Without intensive woodland management, the diversity of native shrubs, tree seedlings, and herbaceous plants that should be present decline and disappear, not able to persist under the dense shade of this invasive shrub.
Along the sunny woodland edges and formerly open fields at the park, you can find Autumn olive (Eleagnus umbellata), another problematic invasive. This large shrub was also introduced decades ago as a wildlife planting. It is easily recognizable from a distance, as the silver undersides of the leaves are quite visible whenever there is a breeze.
Wintercreeper or Euonymus fortunei is a common groundcover plant used in landscapes. There are large expanses of this pesky plant in the village. While it is a nuisance as it creeps along the ground, spreading vegetatively and smothering everything in its path, it becomes especially problematic when allowed to climb trees. Not only is it bad for the tree to be engulfed in this evergreen vine, it produces seed when it climbs, allowing birds to spread it far from the original planting. We are seeing more seedlings and small patches of wintercreeper where we are working now. Once established, it is difficult to remove. Pulling usually results in small parts of the plant left behind to re-establish. The waxy leaf surface makes it difficult for herbicide to stick.

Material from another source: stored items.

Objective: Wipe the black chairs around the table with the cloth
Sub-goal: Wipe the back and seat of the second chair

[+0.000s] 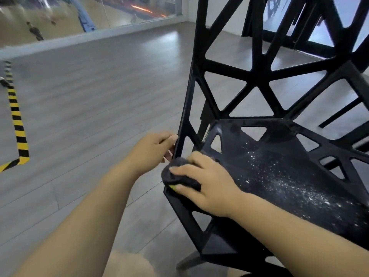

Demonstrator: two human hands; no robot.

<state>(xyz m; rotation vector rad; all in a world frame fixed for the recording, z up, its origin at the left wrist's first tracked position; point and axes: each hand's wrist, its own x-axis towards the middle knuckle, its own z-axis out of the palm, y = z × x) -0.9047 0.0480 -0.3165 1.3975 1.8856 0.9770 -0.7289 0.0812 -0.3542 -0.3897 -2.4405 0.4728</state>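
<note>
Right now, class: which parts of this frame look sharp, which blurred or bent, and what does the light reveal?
Head view: the right hand, cloth and black chair seat are fairly sharp; the grey floor and glass wall are smeared; the wide lens bows the striped tape; light picks out pale specks on the seat.

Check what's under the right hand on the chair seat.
A wadded dark grey cloth, yellow showing at its edge, gripped by the right hand on the seat corner of the black chair. The seat beneath them is covered.
</note>
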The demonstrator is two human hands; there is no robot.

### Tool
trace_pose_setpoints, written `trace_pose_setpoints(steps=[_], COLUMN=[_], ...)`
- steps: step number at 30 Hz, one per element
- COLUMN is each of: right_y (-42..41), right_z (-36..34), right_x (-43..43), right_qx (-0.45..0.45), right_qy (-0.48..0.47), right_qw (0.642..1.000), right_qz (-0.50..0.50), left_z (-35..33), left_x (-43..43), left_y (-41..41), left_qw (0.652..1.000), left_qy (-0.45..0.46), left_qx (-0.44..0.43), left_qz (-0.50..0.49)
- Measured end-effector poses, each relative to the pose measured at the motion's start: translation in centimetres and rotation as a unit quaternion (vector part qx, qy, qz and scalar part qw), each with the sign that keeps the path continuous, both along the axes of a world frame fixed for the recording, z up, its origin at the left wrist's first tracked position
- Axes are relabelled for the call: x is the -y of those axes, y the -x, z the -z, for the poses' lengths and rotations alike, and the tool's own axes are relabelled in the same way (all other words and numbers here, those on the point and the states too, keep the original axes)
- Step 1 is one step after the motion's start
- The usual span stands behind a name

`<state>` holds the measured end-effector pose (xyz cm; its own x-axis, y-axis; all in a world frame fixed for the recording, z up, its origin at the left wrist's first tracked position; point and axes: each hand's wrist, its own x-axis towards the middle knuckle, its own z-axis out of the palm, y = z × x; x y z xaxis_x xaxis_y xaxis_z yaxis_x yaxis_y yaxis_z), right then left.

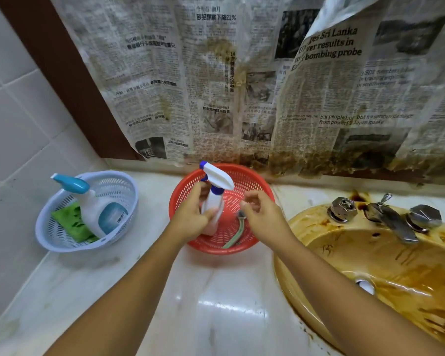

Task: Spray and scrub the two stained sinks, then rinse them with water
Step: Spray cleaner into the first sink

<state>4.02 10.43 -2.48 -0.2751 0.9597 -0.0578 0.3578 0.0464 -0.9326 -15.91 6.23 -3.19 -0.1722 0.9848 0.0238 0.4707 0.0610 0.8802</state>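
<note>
My left hand [190,214] grips the body of the white spray bottle [215,199], which stands upright in the red basket [254,181] at the far middle of the counter [216,291], its blue-tipped nozzle facing left. My right hand [262,214] hovers just right of the bottle with its fingers loosely curled and nothing in them. It is above the head of the green-handled brush [233,240] lying in the same basket, though I can't quite tell whether a fingertip touches the bristles.

I judge the step to be fetching the sprayer. To do it well I'd lift the bottle straight up over the basket rim, turn the nozzle right toward the sink [344,242] and get a finger on the trigger before aiming at the brown streaks. The right hand is well placed to take the brush.

The stained sink sits right of the basket, its tap [393,222] and two knobs at the far rim. I see only this one sink. Far left, a pale blue basket [123,183] holds a teal-capped bottle [98,209] and a green cloth [72,222]. Stained newspaper [216,86] hangs on the wall behind. The red basket's rim and the brush handle crowd the lift a little.
</note>
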Motion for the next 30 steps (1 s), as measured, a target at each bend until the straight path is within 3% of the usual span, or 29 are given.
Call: trace_pose_setpoints(steps=[5, 7, 11, 16, 22, 30], right_y=[2.9, 4.4, 5.9, 6.1, 5.2, 2.9], right_z=[1.6, 1.0, 2.3, 5.2, 4.5, 1.1], right_x=[-2.2, -2.6, -4.0, -5.0, -4.3, -0.7], right_qx=[0.271, 0.382, 0.524, 0.499, 0.435, 0.279], right_qy=[0.067, 0.096, 0.049, 0.030, -0.019, -0.107], right_qw=[0.957, 0.905, 0.824, 0.859, 0.896, 0.953], right_qz=[-0.078, -0.161, -0.212, -0.115, -0.091, -0.054], left_z=[-0.1, -0.2, -0.3, -0.2, 0.4, -1.5], left_x=[0.4, 0.4, 0.1, 0.2, 0.0, 0.7], left_y=[1.4, 1.7, 1.9, 1.5, 0.5, -0.4], left_qw=[1.000, 0.999, 0.998, 0.998, 0.999, 0.999], left_qy=[0.021, 0.026, 0.048, 0.057, 0.042, -0.003], left_qx=[0.020, 0.024, 0.017, 0.010, -0.032, -0.018], left_qz=[0.009, 0.013, 0.023, 0.026, -0.001, -0.048])
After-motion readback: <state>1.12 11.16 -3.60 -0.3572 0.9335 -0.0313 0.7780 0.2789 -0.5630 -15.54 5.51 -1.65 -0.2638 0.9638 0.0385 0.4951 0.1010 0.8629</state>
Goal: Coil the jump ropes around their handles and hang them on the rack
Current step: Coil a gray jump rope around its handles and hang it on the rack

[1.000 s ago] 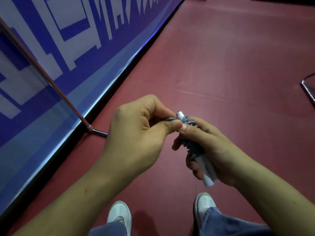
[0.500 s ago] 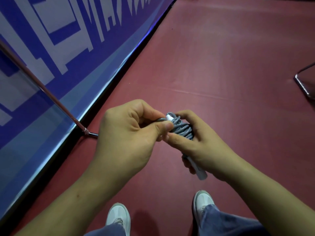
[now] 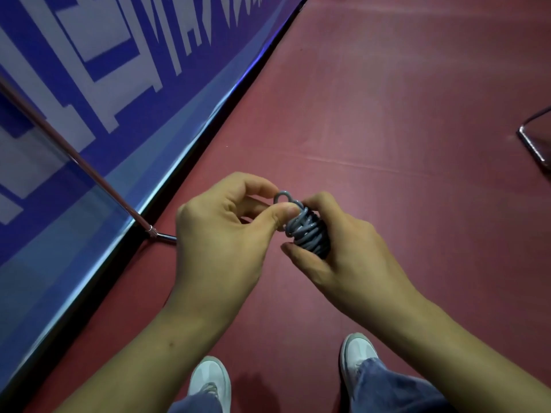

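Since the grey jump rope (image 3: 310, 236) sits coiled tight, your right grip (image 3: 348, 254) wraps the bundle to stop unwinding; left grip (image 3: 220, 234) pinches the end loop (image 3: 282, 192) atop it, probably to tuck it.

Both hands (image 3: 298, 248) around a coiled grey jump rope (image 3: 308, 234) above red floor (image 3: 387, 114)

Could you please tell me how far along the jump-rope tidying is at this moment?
Done: the grey plastic jump rope is wound into a tight bundle, its handles hidden. In hand: the right hand grips the bundle while the left hand pinches a small loop at its top. Left: securing that loop and hanging the bundle up.
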`<state>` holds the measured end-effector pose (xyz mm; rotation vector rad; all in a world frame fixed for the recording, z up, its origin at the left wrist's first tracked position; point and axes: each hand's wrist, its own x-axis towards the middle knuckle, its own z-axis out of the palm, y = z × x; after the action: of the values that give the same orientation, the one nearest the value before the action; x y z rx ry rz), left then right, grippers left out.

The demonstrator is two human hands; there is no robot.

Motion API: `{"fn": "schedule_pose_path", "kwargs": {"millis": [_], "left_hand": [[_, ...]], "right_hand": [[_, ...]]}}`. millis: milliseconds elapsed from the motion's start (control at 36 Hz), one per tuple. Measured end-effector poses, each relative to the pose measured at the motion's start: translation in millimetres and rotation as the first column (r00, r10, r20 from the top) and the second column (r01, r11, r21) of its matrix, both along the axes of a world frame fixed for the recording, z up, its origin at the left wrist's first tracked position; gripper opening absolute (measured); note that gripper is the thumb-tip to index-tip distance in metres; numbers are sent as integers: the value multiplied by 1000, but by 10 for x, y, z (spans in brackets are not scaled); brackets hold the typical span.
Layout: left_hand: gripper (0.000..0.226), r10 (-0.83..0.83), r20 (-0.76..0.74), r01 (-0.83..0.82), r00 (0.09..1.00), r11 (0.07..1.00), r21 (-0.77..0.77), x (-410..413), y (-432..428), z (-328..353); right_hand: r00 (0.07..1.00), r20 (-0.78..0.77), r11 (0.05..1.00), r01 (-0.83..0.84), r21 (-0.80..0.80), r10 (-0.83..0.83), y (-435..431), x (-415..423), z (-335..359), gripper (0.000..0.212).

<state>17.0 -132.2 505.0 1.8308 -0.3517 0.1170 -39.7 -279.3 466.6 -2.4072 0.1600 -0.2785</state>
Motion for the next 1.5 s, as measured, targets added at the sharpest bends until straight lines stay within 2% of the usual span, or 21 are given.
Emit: {"fn": "schedule_pose_path", "kwargs": {"millis": [139,417,583,639,722,778,833,917,972,1056,1389,1500], "left_hand": [[14,-34,117,25,993,996,81,-25,-21,-57],[16,-44,10,44,999,998,47,-28,-50,-76],[9,-32,128,10,991,986,169,7,-58,-134],[18,-53,86,38,995,984,176,41,-51,-133],[10,-65,14,61,998,980,191,94,-24,-107],[15,-56,-35,62,998,977,203,144,-13,-107],[24,-41,-121,62,992,983,174,185,5,-95],[17,-57,-245,83,968,992,99,205,29,-43],[15,-75,-208,100,975,988,115,204,39,-25],[18,-73,-88,91,993,970,226,210,27,-39],[15,-89,-31,94,996,952,292,144,-18,-70],[8,-69,26,52,997,906,420,123,-37,-87]], "right_hand": [[999,34,1000,25,0,-25,-12,13,19,34],[998,46,985,49,-166,-42,27,-20,82,38],[998,16,964,65,-257,-63,79,-25,108,39],[998,1,953,64,-295,-67,87,-19,105,39],[998,-20,942,57,-331,-68,94,-15,100,41],[997,-32,934,49,-355,-65,98,-11,98,41],[997,-43,929,40,-368,-60,106,-16,93,41],[997,-51,930,31,-366,-54,106,-13,92,40],[997,-60,940,33,-339,-57,102,-2,97,40],[996,-70,948,35,-317,-60,85,8,95,40],[993,-95,949,41,-312,-74,55,4,60,39],[990,-118,930,25,-366,-73,70,11,36,38]]}}
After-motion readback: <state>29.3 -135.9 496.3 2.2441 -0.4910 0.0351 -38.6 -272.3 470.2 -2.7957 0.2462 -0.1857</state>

Other woody invasives can be found scattered throughout the park in smaller, though increasing, numbers. Those include barberry (Berberis sp.), Japanese honeysuckle (Lonicera japonica), Oriental bittersweet (Celastrus orbiculatus), tree of heaven (Ailanthus altissima), multiflora rose (Rosa multiflora), privet (Ligustrum sp.) and burning bush (Euonymus alatus). These are being removed as well, whenever they are encountered by our volunteers.

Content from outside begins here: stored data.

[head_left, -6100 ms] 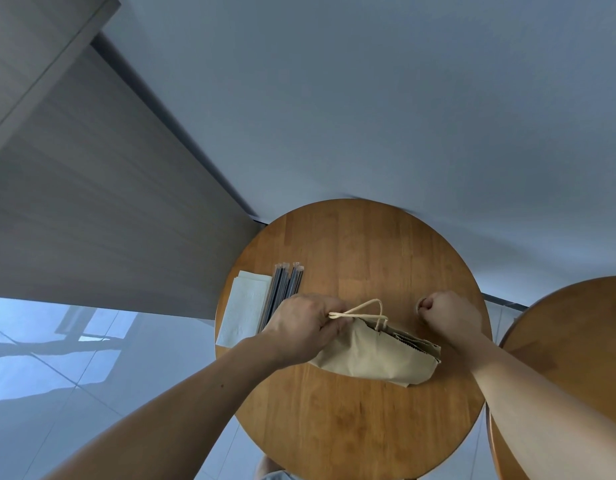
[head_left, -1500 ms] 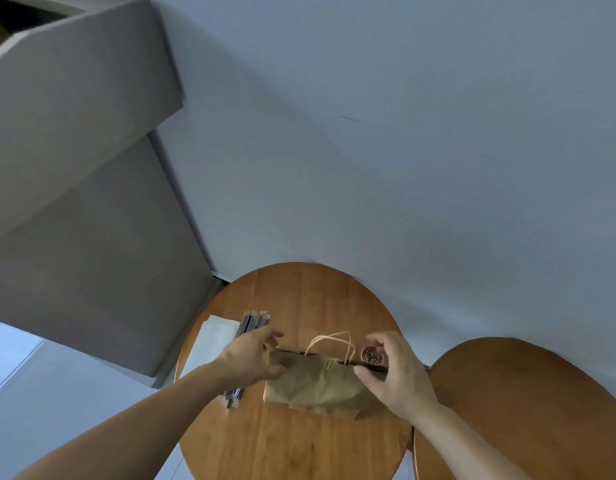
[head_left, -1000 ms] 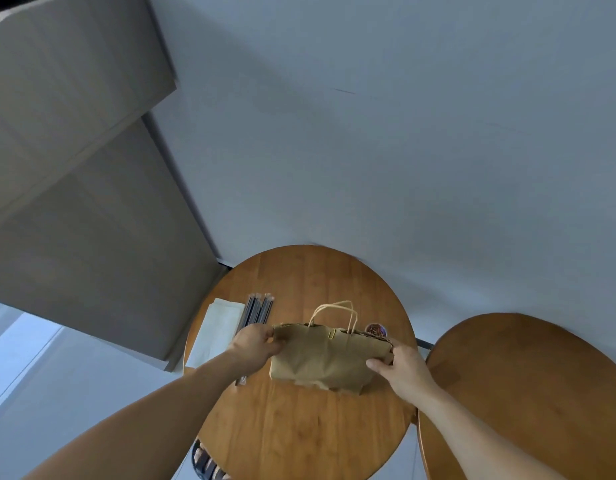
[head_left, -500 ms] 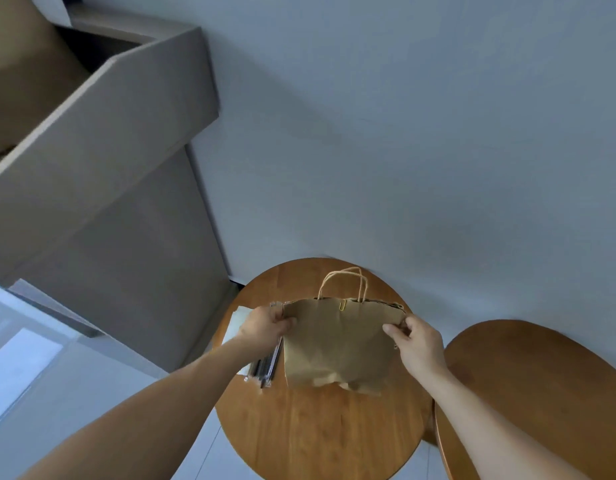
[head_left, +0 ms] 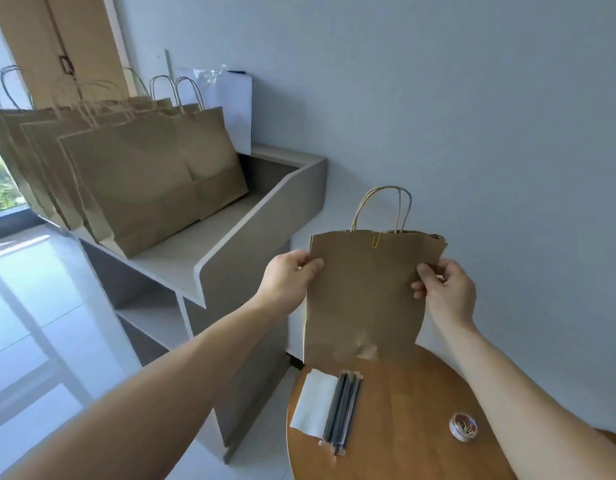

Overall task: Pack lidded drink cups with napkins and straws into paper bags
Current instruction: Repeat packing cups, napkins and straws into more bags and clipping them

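Note:
A brown paper bag point(head_left: 365, 292) with twine handles hangs upright in the air above the round wooden table point(head_left: 410, 441). A gold paper clip holds its top edge closed. My left hand point(head_left: 289, 275) pinches the bag's upper left edge and my right hand point(head_left: 445, 289) pinches its upper right edge. On the table below lie white napkins point(head_left: 313, 403) and a bundle of dark wrapped straws point(head_left: 344, 407). No cup is visible.
A small round tin of paper clips point(head_left: 463, 427) sits on the table's right part. To the left stands a grey shelf unit point(head_left: 227, 237) holding several upright brown paper bags point(head_left: 137, 174). A pale wall rises behind.
Both hands lifted the bag off the table and raised it upright. My view swung up and left, bringing the shelf with bags into sight.

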`<state>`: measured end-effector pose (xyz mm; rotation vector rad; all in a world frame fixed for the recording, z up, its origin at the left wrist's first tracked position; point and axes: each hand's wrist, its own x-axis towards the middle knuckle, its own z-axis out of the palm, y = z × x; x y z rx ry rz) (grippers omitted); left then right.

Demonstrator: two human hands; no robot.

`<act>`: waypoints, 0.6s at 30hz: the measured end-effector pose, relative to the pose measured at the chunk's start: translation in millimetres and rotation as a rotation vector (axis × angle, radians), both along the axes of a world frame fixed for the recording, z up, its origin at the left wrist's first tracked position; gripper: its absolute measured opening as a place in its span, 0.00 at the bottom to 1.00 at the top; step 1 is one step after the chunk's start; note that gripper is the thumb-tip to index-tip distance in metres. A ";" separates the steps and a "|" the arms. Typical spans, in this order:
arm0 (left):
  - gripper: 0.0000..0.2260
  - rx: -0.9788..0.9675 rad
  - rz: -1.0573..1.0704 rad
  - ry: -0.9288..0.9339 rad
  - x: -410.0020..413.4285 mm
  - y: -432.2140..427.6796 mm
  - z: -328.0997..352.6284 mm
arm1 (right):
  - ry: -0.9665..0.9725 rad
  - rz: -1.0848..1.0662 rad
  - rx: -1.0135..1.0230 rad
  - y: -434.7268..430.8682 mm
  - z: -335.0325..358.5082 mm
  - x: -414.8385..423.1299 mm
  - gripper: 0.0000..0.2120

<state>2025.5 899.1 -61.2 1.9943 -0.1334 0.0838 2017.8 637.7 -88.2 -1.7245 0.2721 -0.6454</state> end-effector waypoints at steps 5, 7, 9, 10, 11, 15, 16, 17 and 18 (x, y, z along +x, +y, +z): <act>0.07 -0.095 0.070 -0.213 0.3 40.5 81.0 | -0.161 0.050 0.057 48.0 85.1 20.1 0.04; 0.07 -0.113 0.115 -0.293 3.1 54.5 109.4 | -0.222 0.070 0.052 65.4 119.4 29.9 0.05; 0.09 -0.153 0.148 -0.357 6.7 68.4 134.7 | -0.283 0.100 0.053 82.9 151.0 41.7 0.05; 0.09 -0.161 0.168 -0.384 9.2 75.7 146.3 | -0.310 0.120 0.057 91.7 165.5 48.6 0.04; 0.08 -0.153 0.189 -0.408 12.7 83.5 157.5 | -0.335 0.144 0.062 100.3 179.2 56.2 0.04; 0.06 -0.109 0.283 -0.509 36.0 120.2 195.9 | -0.414 0.245 0.058 136.8 225.8 98.9 0.03; 0.06 -0.079 0.311 -0.529 42.9 129.7 203.4 | -0.424 0.274 0.054 146.1 234.9 112.4 0.03; 0.08 -0.041 0.345 -0.544 50.0 139.6 209.9 | -0.427 0.308 0.046 155.9 243.2 126.4 0.03; 0.10 -0.009 0.380 -0.557 57.0 148.6 215.6 | -0.427 0.346 0.039 165.8 250.2 140.6 0.03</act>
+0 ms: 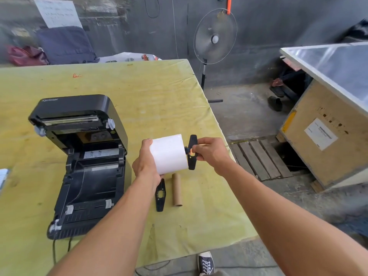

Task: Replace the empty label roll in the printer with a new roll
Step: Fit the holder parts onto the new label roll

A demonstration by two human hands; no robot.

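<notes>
Both hands clamped: left grip (146,164) on white roll (169,154), right grip (211,154) on black holder (192,142); printer (79,156) reads "Xprinter".

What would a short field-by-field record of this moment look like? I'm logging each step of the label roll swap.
printer: lid open, roll bay empty
new roll: white, held above the table
left hand: grips the roll's left end
right hand: holds black spindle guide at the roll's right end
empty core: brown cardboard tube lying on the table
loose guide: black, flat beside the core
table: yellow-green cover
</notes>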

While birds and other wildlife will eat the fruits of these invasive plants (hence the rapid spread!), they tend to be less nutritious. They also create a food desert for much of the year. Honeysuckle might produce a large amount of fruit, but it only persists for a couple weeks! Where once there might have been 50 plant species, with flowers and fruits occurring at different times throughout the year, now that number is greatly limited. Many insects depend on a particular and very limited selection of plants. In turn, most of our songbirds depend on those very insects for their survival.
How are we removing these plants? Most are being cut with a lopper or chainsaw and treated immediately with an appropriate herbicide for cut stump application. You might notice stumps stained blue as you pass through the work area. This is a dye added to the herbicide, so we can be sure not to miss any cut stumps. If a honeysuckle is cut and not treated, it will respond with vigorous regrowth in the spring. Small seedlings can be pulled, but pulling many large plants is not desirable. Not only is it physically challenging, but the disruption of the soil can impact surrounding tree roots and soil structure, bring weed seeds to the surface, and make a perfect seed bed for other invasives to fill the void.
Brush is piled throughout the area to dry, with plans for prescribed fire in the future. More on that to come.
So what can you do to help? New volunteers are always welcome. If you can wield a lopper or drag brush, there’s a job for you! If you are skilled with a chainsaw, join the crew! Workdays are being scheduled on weekdays and weekends as weather allows in the months ahead. Email us at email@example.com to be notified of upcoming events, or better yet, become a member at https://menardcountytrailsandgreenways.org/join/. Can’t make it out to our workdays? You can do your part at home by removing these invasive species from your home landscape. Unfortunately, several are common landscape plants.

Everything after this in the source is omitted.